In 1992, director Jean-Jacques Annaud, who in 1988 had captured film-going audience’s attention with The Bear, a film that follows the travels of an orphaned bear cub, brought to the screen author Marguerite Duras’ novel, The Lover. A work of erotic cinema, The Lover, set in 1929 French colonial Vietnam, tells the tale of a young French girl (Jane March), from a bankrupt family, who engages in a forbidden sexual relationship with a wealthy Chinese man (Tony Leung Ka Fai), who is more than double her age. It is not a relationship based on money, but one bas
ed on attraction and a love they dare not speak. While their affair transcended race, culture, class and age, for those around them, all these elements were matters of importance. Theirs was a love that could not survive; yet one they could not resist.

The Young Girl and the Chinaman
To bring Duras’s novel to life, Annaud made one important decision, to cast unknowns.
“I did not want a face with a ‘history,’” explained the director in 1992. “This is a story of ‘the first time’—had I cast a ‘name,’ audiences probably would find her innocence difficult to believe.”
Annaud searched the world over for the young woman to play his lead. “I was in despair, when my wife showed me an English magazine with a young girl in it who was different. She wasn’t any more beautiful than the others, but she had something rare in the eyes. Five photos, five expressions—unheard of! This Jane March was spectacular.”
“Jane was different than all the others,” explained Annaud. “She was a unique mixture of fear and ambition, strength and fragility, insecurities and certainties. She was, with all her contradictions, a young Marguerite Duras.”
For the role of her Chinese lover, Annaud was determined to find an actor who could portray a character caught “between traditional Chinese culture and the sophisticated European culture of the day.”
Once again he searched the world over, until on his last day of auditions in Hong Kong, and with him set to cancel the project, Leung walked into his hotel suite. “He has the generosity, the culture and the intelligence that I had always imagined the Chinese lover possessed.”

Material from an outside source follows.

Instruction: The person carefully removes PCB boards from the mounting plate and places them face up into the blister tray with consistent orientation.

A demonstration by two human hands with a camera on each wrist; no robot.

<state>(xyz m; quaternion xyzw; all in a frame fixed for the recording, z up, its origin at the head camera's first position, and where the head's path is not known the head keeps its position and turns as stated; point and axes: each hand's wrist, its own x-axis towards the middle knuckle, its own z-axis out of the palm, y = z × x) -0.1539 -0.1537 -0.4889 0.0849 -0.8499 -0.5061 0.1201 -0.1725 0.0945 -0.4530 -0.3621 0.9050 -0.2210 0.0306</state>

Annaud was ready to progress.
The love scenes
Principal photography on The Lover began in Vietnam on January 14, 1991 and finished 96 days later on May 4, 1991. Despite the challenges the crew faced in shooting a
film in some of the most remote parts of the Mekong Delta, the director’s greatest concern was directing the love scenes, which comprise a third of the movie.
“How would I show this act—so simple, so beautiful, so banal, so extraordinary—without becoming a ‘Peeping Tom’ or becoming a cliché of artistic haze?” he considered at the time.
“We are so afraid of this act, so ashamed of it, that we do all we can to hide it,” he continued. “We turn out the lights, we close our eyes, and we pan towards the window. We don’t see the love we’re doing. I wanted to show this carnal passion as part of common life.”
To make his actors comfortable with the scenes, Annaud waited to film them on a Paris soundstage at the end of the shoot, hoping by then March and Leung would have gotten to know one another and become comfortable together. The director was determined to get close to the actors during this time, to capture “the honesty of their flesh.”
Nevertheless, Annaud and the actors were still “petrified” before shooting the sex scenes. “We were shaking,” he recalled. “Our hope was that people would buy it. Now, when I am asked the question, ‘did they or didn’t they?’ I think it is a great compliment to my actors.”
“This extraordinary intimacy between the girl and her Chinese lover enabled me to talk about the legitimacy of desire, the marvel of pleasure, the abandoning of oneself to the flesh and, ultimately, the consequences of that pleasure and the pain of love.”
Twenty-two years later
Annaud, March and Leung achieved their goals. The Lover stands the test of time. It is a look at one young girl’s sexual awakening, presented beautifully, and relying on intelligence in its depiction, not exploitation. Whether during the 1920, ’30 or today, each and every individual goes through their own sexual awakening in their own way. It’s a simple fact of the human condition. The Lover addresses this in a profound way, while also touching upon such important topics as class and prejudice.
Throughout the course of world cinema, sex and nudity has been used for many reasons—although most prominently for exploitation purposes. Then there are films like The Lover, where it is the story and characters that are important, with the erotica integral to both. The Lover is a forgotten film definitely worth finding or rediscovering.